Il faut dire que tout ce qui entoure le sport roi s’est transformé en une obsession financière incontournable et qui occulte tout le reste. La compétition, la recherche de la performance, les objectifs économiques, parfois même politiques, caractérisent ainsi mieux le football tel qu’on le vit actuellement. Loin des pratiques régulières, sa gestion est devenue complexe. Elle repose sur un niveau d’exigence très élevé. On pense à l’argent, au financement, mais l’on oublie qu’il suppose une intendance, une comptabilité et des considérations particulières. S’il est impossible aujourd’hui de faire revivre l’aspect amateur, on réalise que le football n’est plus cet exutoire de passions collectives et on se dit que, faute de pratiques raisonnables et modérées, on se trompe de plus en plus sur les priorités, les tenants et les aboutissants.
Il est évident que, dans un environnement forcément exceptionnel, le football ne cesse de souffrir des changements artificiels. Il est fortement intégré dans la sphère économique. Il est soumis à tous les aléas et contraintes. De nouvelles pratiques ont vu le jour et ont contribué à entretenir une spirale inflationniste. D’ailleurs, ce qui a été entrepris à travers les différentes étapes par lesquelles il est passé s’est avéré inadapté, dénué et incomplet. Les clubs qui arrivent à s’y faire une place ont compris que les dispositifs liés aux approches et aux stratégies ont changé. Ils ont compris que le football et toute l’activité sportive n’ont plus la même signification. Ceux qui sont dans le bain depuis longtemps ont quelque part réussi à ajuster leurs convictions et leurs connaissances en fonction des nouvelles évolutions. Mais la majorité écrasante des clubs ne parvient plus à faire face à un univers qui ne sait plus se montrer raisonnable en termes de finances. Les rappels à l’ordre ne semblent pas convaincre les différentes parties prenantes. Encore moins constituer une solution pour remettre les choses à leur place réelle au point que les différents dérapages enregistrés au fur et à mesure sont considérés comme un fait ordinaire, tandis que le caractère prétendument exemplaire du football est ouvertement contredit.
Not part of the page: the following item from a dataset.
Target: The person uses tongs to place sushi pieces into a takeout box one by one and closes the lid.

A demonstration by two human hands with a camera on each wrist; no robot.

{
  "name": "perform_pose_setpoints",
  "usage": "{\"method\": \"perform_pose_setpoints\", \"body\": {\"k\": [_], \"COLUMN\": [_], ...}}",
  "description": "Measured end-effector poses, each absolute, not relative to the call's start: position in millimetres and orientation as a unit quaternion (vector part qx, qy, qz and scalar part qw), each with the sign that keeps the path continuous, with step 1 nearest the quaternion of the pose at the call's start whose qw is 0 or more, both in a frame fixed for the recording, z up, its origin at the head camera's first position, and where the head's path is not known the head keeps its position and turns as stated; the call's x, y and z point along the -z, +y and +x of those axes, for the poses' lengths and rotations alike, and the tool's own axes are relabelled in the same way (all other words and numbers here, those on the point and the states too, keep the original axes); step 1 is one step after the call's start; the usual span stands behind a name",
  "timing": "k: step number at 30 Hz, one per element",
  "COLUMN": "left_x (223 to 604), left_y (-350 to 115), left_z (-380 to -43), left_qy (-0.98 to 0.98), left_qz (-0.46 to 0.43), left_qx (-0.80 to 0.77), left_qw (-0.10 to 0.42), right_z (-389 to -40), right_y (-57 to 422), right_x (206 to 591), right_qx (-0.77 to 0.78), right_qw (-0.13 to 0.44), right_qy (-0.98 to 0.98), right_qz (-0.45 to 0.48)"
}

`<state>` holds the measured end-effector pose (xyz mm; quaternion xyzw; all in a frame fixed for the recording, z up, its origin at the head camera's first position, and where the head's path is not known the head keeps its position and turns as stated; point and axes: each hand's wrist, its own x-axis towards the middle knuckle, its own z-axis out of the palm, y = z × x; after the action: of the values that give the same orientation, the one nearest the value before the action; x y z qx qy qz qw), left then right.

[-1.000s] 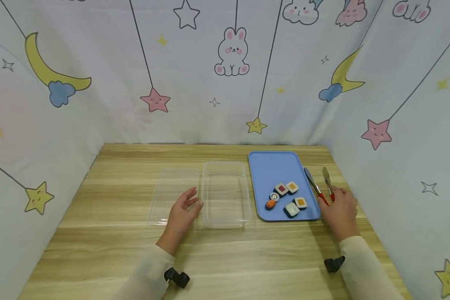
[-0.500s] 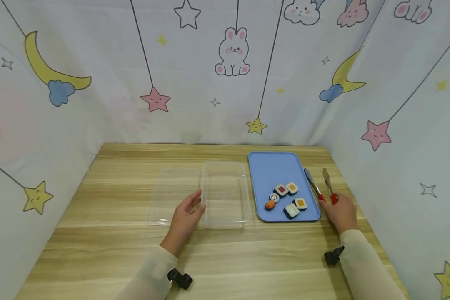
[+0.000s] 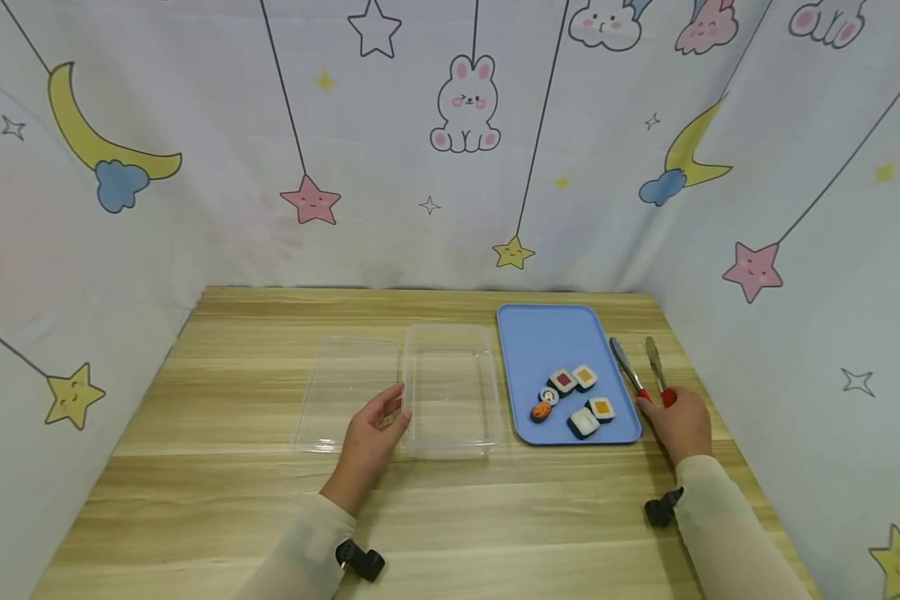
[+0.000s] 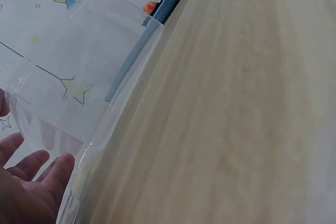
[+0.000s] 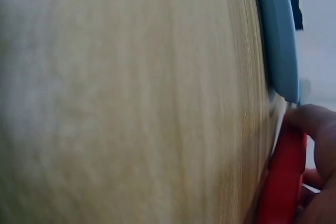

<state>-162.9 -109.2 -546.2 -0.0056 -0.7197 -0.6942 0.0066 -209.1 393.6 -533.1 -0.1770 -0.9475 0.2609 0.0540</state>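
My left hand [image 3: 371,437] rests its relaxed fingertips against the left wall of a clear plastic container [image 3: 450,443]. In the left wrist view, the fingers lie spread beside the container [image 4: 100,40], not curled round it. At the right, my right hand [image 3: 681,423] holds the tongs [image 3: 627,365] by their red handles; their metal arms stand spread apart, pointing away from me. Close up in the right wrist view, the thumb presses along a red tong handle [image 5: 283,177], while the other fingers are mostly hidden. Several toy sushi pieces [image 3: 584,422] lie on the blue tray [image 3: 543,333].
A flat clear lid [image 3: 337,379] lies left of the container. The blue tray sits between the container and the tongs. White printed curtains [image 3: 390,150] hang round the back and sides of the wooden table [image 3: 480,525].
My left hand has moved slightly right, up to the container's side. My right hand has shifted down along the tongs and settled on their red handles. The sushi pieces stay put.
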Motion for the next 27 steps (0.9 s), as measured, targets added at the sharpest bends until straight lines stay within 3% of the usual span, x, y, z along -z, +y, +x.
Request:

La spirale a pris ainsi une nouvelle signification. Le football n’est plus une référence de jeu et de terrain, mais plutôt de rémunération et de compte bancaire. Lorsqu’on soulève le couvercle du football mondial, on ne peut se retenir devant la vertigineuse progression des salaires des joueurs au moment où la plupart des clubs sont frappés du sceau des dépenses démesurées et effrénées. L’accentuation d’un dualisme sur le marché des transferts a engendré deux catégories. Celle des stars et celle des joueurs, certes professionnels, mais ordinaires.
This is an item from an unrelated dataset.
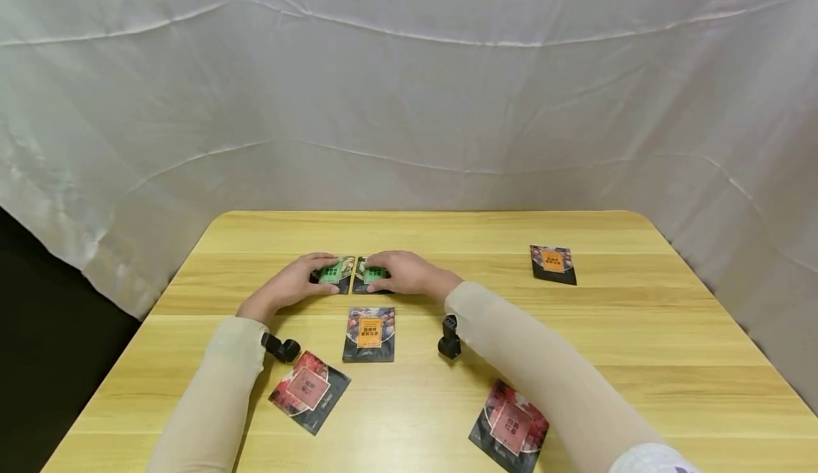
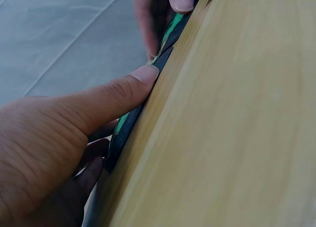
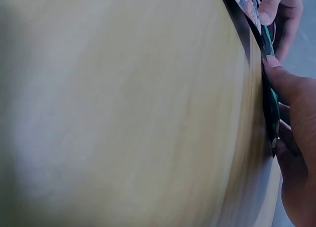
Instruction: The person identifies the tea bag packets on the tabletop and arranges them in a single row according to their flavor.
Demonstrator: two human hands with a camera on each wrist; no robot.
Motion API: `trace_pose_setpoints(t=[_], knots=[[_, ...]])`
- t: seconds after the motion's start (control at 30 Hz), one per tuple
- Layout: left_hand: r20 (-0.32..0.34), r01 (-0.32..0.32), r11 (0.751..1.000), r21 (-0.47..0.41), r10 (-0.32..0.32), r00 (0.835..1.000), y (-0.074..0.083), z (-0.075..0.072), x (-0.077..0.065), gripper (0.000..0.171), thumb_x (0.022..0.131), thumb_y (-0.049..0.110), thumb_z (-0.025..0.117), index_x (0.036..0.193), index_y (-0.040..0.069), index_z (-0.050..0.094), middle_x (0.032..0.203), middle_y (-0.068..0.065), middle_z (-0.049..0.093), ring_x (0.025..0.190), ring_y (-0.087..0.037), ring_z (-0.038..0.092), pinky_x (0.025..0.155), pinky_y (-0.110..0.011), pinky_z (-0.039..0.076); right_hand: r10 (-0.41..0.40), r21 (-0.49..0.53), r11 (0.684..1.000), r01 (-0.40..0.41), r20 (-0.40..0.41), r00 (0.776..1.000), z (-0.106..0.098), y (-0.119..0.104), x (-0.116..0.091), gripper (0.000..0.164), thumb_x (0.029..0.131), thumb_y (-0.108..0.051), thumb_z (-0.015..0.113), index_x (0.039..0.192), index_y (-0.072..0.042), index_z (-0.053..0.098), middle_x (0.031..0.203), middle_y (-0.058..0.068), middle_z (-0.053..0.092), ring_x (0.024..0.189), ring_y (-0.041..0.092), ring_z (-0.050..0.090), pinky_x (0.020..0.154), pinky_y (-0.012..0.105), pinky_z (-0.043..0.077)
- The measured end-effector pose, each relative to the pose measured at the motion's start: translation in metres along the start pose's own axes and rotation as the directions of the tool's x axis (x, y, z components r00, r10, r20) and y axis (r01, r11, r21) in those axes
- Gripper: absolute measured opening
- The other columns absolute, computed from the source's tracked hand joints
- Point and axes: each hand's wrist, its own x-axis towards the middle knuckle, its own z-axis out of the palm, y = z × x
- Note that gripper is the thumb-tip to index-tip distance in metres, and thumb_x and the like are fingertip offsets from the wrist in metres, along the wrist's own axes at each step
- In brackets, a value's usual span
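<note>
Two green-labelled black packets lie side by side on the table with a narrow gap between them. My left hand (image 1: 295,281) holds the left green packet (image 1: 344,271), thumb along its near edge and fingers curled at its outer side and far edge. Around the right green packet (image 1: 359,283) my right hand (image 1: 409,273) grips in the same way. In the left wrist view the thumb (image 2: 118,96) touches the packet's dark edge. The right wrist view shows the right thumb (image 3: 286,81) on the other packet. Both packets are partly hidden by the hands.
An orange-labelled packet (image 1: 369,334) lies just nearer than the green pair, and another orange-labelled one (image 1: 552,265) sits far right. Red-labelled packets lie near the left forearm (image 1: 309,392) and beside the right forearm (image 1: 509,427). A pale curtain (image 1: 409,104) hangs behind the wooden table (image 1: 639,331).
</note>
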Motion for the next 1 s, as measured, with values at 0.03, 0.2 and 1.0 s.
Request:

L’impératif serait aujourd’hui d’assurer un certain équilibre pour que l’accroissement exponentiel de l’argent circulant dans le football ne puisse pas masquer une autre réalité. La plupart des clubs dans le monde entier ont une masse salariale supérieure à leur chiffre d’affaires. Depuis qu’ils avaient commencé à être touchés par le déséquilibre financier, beaucoup de voix s’étaient élevées pour plaider pour la nécessité d’un encadrement plus étroit, pour l’amélioration de la transparence et de la traçabilité des comptes des clubs, des indemnités des transferts et du plafonnement de la masse salariale des joueurs.